Kapolres Tual, AKBP Prayudha Widiatmoko, S.I.K ketika dikonfirmasi tualnews.com terkait dugaan temuan fakta hukum baru kasus penembakan di Kota Tual mengaku penyidikan kasus ini sudah diambil alih Polda Maluku dari Polres Tual.
” Untuk proses penyidikan tindak pidana tersebut sudah dilimpahkan dan di ambil alih Dit Reskrimum Polda Maluku, nanti untuk lebih jelas dalam proses penyidikan silahkan di klarifikasi kepada penyidik polda maluku, ” Ungkap Kapolres Tual membalas pesan konfirmasi media ini via whatsaap ( WA), jumat siang ( 24 / 2/2023).

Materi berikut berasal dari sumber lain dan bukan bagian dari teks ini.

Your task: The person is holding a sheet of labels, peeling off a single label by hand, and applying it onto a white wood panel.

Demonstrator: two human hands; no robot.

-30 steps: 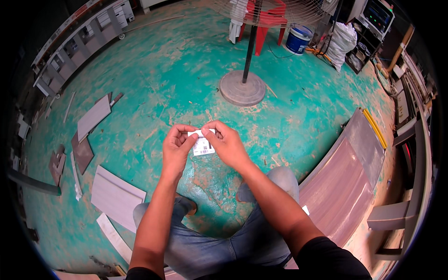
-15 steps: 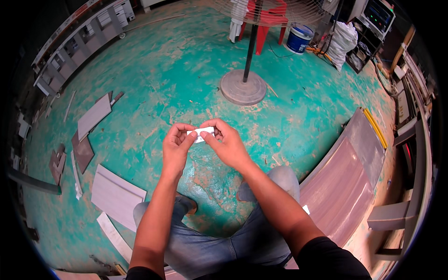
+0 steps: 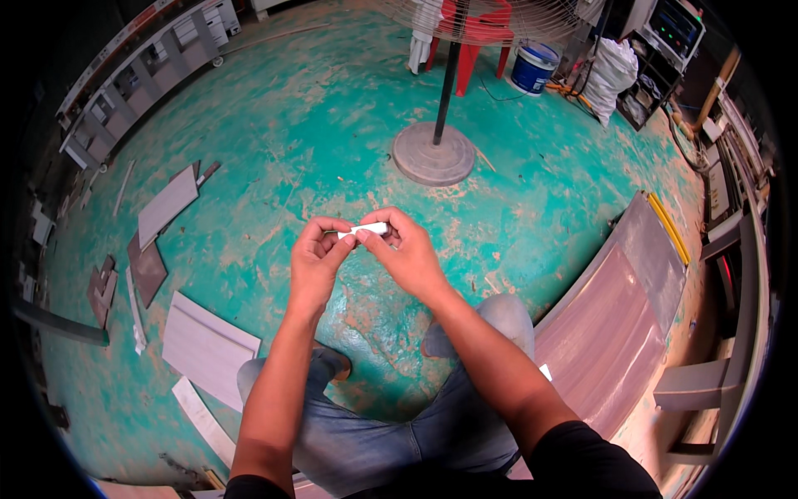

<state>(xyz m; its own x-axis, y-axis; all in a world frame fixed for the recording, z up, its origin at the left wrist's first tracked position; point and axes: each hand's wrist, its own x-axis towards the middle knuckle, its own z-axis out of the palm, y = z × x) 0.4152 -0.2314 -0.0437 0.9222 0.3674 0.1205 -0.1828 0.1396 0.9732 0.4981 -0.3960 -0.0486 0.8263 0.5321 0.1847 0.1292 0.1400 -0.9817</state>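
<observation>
Paper slip (image 3: 376, 227), white and narrow as it shows here, is held in the air on the near side of the round stand base (image 3: 433, 155) and slightly to its left. The left hand (image 3: 316, 258) pinches its left end between thumb and forefinger; the right hand (image 3: 407, 259) pinches it toward the right end, thumb on the near side. The thumb tips sit close together; whether the curled other fingers touch the slip I cannot tell.

It should be very light and soft, quick to bend or crease, and easily torn by a hard pull. A light pinch near each end looks the right hold, thumbs along the near edge. Whether one side is sticky cannot be made out.

Beyond the stand base is a red chair (image 3: 467, 58), with a blue bucket (image 3: 530, 71) to the right of that. Nearer than the base, a grey board (image 3: 210, 345) lies left and a brown panel (image 3: 594, 324) right.
</observation>
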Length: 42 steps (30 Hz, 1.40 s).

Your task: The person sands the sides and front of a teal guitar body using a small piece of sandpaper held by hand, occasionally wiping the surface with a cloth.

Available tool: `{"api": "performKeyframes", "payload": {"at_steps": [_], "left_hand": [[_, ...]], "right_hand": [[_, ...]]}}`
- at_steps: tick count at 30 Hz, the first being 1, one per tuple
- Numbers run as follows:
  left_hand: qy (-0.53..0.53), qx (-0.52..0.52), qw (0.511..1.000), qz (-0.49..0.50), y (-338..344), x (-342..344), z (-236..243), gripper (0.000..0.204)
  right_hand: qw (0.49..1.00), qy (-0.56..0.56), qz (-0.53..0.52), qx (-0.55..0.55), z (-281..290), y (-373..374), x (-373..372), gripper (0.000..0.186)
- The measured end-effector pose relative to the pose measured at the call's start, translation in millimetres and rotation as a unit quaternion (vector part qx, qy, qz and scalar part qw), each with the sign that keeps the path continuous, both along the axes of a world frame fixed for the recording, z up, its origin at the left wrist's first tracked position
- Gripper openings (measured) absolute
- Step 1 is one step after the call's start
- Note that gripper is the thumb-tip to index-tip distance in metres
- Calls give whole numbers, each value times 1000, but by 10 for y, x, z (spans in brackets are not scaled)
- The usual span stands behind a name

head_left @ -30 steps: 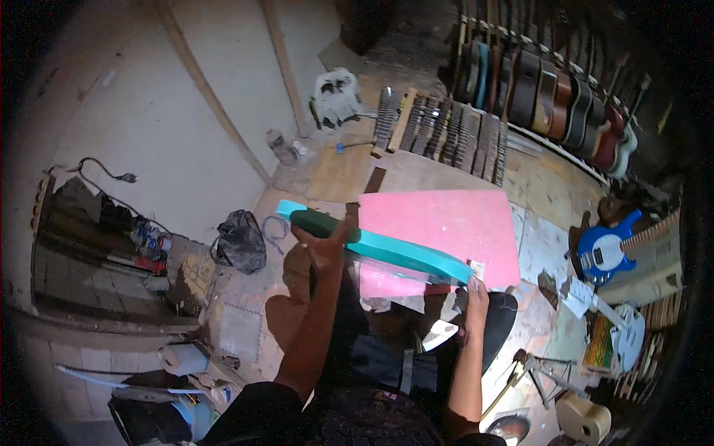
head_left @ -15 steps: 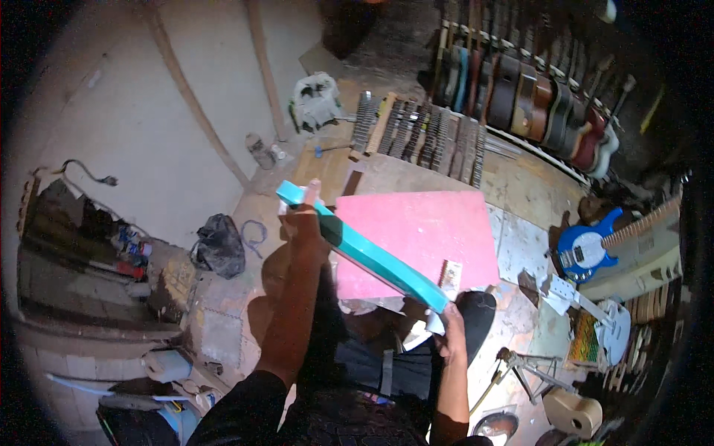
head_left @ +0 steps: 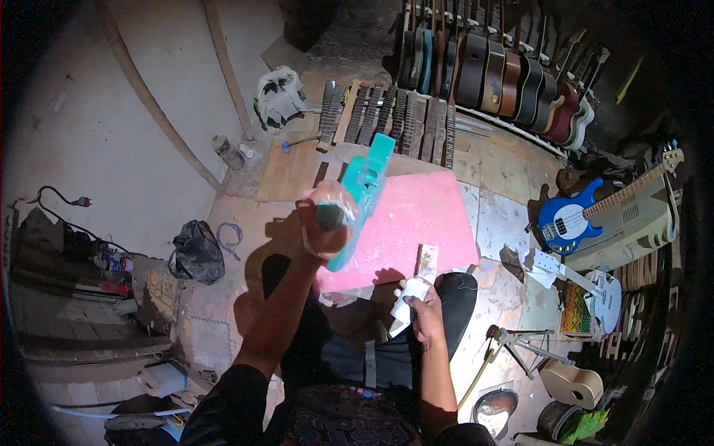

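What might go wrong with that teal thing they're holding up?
The teal piece might slip onto the pink sheet: only the left hand holds it, while the right hand grips a white thing. Its far end looks near the fretted necks, so it might bump them.

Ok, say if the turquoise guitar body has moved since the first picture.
Yes: the turquoise guitar body swung upward in view, now crossing the far edge of the pink sheet.

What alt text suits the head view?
A person's left hand holds a teal piece over a pink sheet; the right hand holds a white object. Beyond lie guitar necks and racked guitars; a blue guitar is at right.
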<state>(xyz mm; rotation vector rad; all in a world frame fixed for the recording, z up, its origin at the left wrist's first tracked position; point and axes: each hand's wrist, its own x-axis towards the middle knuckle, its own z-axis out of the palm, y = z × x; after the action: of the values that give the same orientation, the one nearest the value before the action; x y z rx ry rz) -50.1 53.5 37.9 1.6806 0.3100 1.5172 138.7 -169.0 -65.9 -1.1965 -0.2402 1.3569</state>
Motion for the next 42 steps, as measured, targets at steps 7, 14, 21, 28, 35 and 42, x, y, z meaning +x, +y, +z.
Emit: {"api": "performKeyframes", "payload": {"at_steps": [7,14,21,28,35,42], "left_hand": [[-13,-12,1000,24,-343,-282,-184,46],[110,-38,983,142,-280,-262,-353,39],[288,-192,922,174,-436,-211,-648,71],[371,-281,877,121,-351,-231,-1153,68],[250,-327,880,238,-158,-278,-1550,69],[97,-419,830,355,656,-853,-1620,72]], "right_hand": [[999,-33,6,20,-149,-95,29,38],[1000,-2,-9,-2,-231,-93,16,35],[999,12,-30,0,-232,-85,57,34],[999,12,-30,-13,-309,-98,49,35],[999,-6,-10,-43,-140,108,32,39],[964,-258,-43,-44,-858,882,362,50]]}}
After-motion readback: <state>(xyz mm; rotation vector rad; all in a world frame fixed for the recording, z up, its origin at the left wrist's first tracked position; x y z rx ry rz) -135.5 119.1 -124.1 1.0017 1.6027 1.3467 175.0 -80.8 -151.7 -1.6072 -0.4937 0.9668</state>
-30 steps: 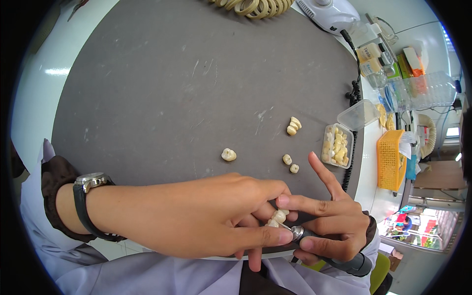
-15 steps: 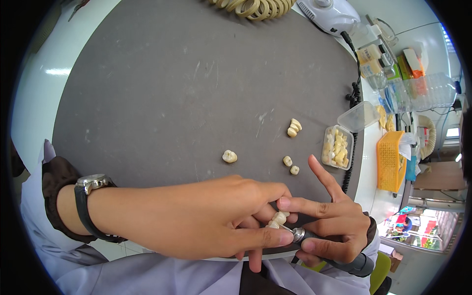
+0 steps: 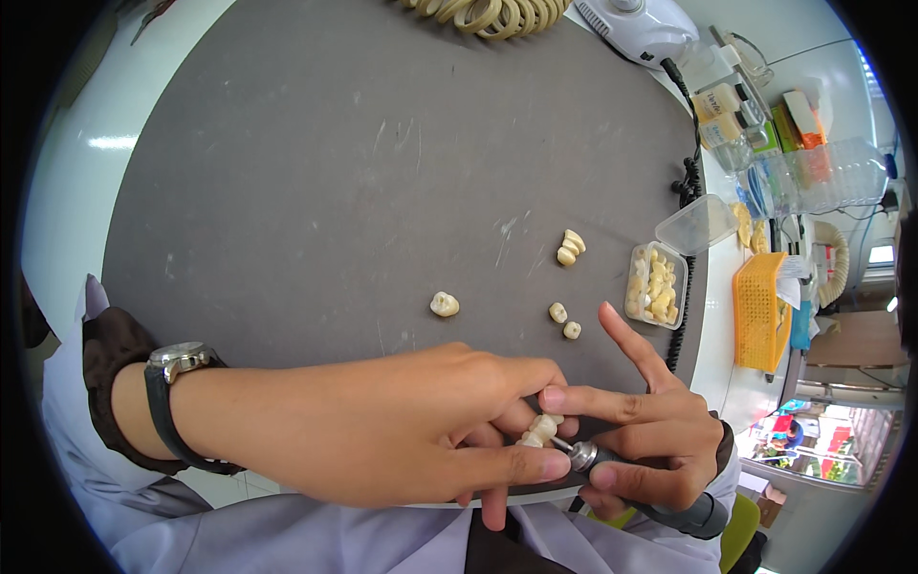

Sementara Direktorat Reserse Kriminal Umum Polda Maluku, KBP Andri Iskandar, S.I.K, M.Si yang dikonfirmasi tualnews.com via whatsaap, jumat ( 24 / 2/2023) mengungkapkan masih menunggu hasil gelar perkara khusus kasus ini dari Bareskrim Mabes Polri tanggal 20 Februari 2023.
” Kami masih menunggu surat resmi Bareskrim Mabes Polri atas gelar perkara khusus kasus ini di Bareskrim tanggal 20 Februari 2023, ” Tegas Dirreskrimum Polda Maluku.
Sementara pemilik mobil dengan nomor polisi DP 1207 BB, yang digunakan BNNK Tual saat malam kejadian penembakan terhadap korban Ongen Kabalmay, 28 Maret 2022, ketika dikonfirmasi tualnews.com, jumat ( 24 / 2/2023) membenarkan kalau plat mobil itu miliknya, namun kendaraan roda empat warna silver tersebut sedang disewa oleh Kepala Bank BNI – 46 Langgur, Kabupaten Maluku Tenggara.
” Benar, mobil plat DP 1207 BB milik saya. Saat kejadian itu saya di Kota Dobo, Kabupaten Kepulauan Aru, namun mobil itu disewakan atau dikontrak Kepala Bank BNI – 46 Langgur, ” Ungkap Hi.Aslam.
Menurut pemilik mobil, sejak kejadian tanggal 28 Maret 2022 hingga saat ini, dirinya belum pernah dimintai keterangan polisi.
” Perjalanan mobil ini disewa Bank BNI – 46, melalui vendor yang juga salah satu pejabat BNNK Tual, ” Katanya.
Kata Hi. Aslam, setelah Bank BNI – 46 selesai massa kontrak kendaraan mobil tersebut bulan september 2022, akhirnya mobil plat DP 1207 BB diperbaharui dokumen kendaraan lalu dijual.
” Mobil itu sudah saya jual di Makassar, ” Katanya.